For the document and implementation you asked, unfortunately, we don't document any CUDA stream behavior except the enqueue API. We don't document the behavior such as the keyword myelin related you see in Nsight. They are internal implementation - depending on them may result in undefined behavior.
@zhenhuaw-me Thanks for your response.
First, ignore the gap as I found that it is the memcpy step on the host (from pageable memory to pinned memory).
Yes, I am using Gather op to replace Tile op, and using multi-streams to overlap the H2D, Comp, and D2H. However, when I use Gather op, it triggers the myelin compile , and the myelinGraphExec seems to synchronize the D2H step in the multi-streams. (PS: the myelin compile takes too long time to build the engine).
I am not trying to understand the internal behavior, instead, I am trying to avoid the synchronization behavior, and trying to report the potential bug of the myelin exec, i.e. the synchronization phenomenon.
Specifically, as shown in the figure, there are 4 myelinGraphExec as I use 4 stream separately, but the D2H (corresponding to myelinGetMemory) of four myelinGraphExec all stand after the first meylinGraphExec, which seems that the D2H step of the 4 streams are synchronized. (I don't know if my assumption is true, but the Nsight profile shows that.)
For the reproduction, I am sorry that I can't shared the onnx file, maybe you can use a mmoe model. The Tile op is used to broadcast some inputs, in other words, padding some input to batchsize (from [1, x] to [batch_size, x]). The Gather op also can implement this broadcast behavior, and I replace the Tile op with Gather op in the onnx graph. The both ops can give a correct result.

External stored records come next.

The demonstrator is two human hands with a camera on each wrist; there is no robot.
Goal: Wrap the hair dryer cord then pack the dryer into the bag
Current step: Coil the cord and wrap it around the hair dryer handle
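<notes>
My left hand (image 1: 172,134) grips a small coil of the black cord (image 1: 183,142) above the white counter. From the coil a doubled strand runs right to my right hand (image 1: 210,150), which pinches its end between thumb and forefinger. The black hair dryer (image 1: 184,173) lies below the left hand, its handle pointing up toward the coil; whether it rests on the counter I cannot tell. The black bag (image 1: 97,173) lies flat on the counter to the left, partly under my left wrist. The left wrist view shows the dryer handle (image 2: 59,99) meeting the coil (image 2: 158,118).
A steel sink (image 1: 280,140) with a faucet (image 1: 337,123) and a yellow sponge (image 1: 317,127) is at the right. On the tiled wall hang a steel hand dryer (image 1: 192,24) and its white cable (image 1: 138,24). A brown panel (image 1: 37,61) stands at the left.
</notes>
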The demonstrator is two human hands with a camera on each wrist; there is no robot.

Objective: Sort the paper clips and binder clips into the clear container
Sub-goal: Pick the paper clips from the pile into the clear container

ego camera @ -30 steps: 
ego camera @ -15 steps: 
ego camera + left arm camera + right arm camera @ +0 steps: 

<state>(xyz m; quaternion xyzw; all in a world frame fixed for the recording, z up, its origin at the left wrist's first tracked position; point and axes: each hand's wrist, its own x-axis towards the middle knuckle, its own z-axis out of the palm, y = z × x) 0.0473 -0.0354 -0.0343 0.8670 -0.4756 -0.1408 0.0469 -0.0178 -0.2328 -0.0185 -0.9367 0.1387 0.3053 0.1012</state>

@YouSenRong Yes, that "myelin sync" you see in Nsight profile is syncing the exec - an internal behavior which is by design currently. And we are trying to improve the "long build time" issue you mentioned when "myelin" is involved.
there are 4 myelinGraphExec as I use 4 stream separately
That should be just accidently the same :)
@zhenhuaw-me
that "myelin sync" you see in Nsight profile is syncing the exec - an internal behavior which is by design currently
Does that means the myelin synchronize the exec (D2H) on deference streams?I wonder whether the myelin sync the exec (e.g. memcpy, compute) among different streams?Thanks!
Description
I try to utilize multi-streams (e.g 4 stream) to overlap the H2D, compute and D2H time. However, there are gaps between each multi-streams as shown in profile. It seems that the myelin graph synchronize the streams of the D2H stage or something else, and thus degrade the pipeline of the multi-streams. PS: We user Gather op in the graph, dose this op make the difference?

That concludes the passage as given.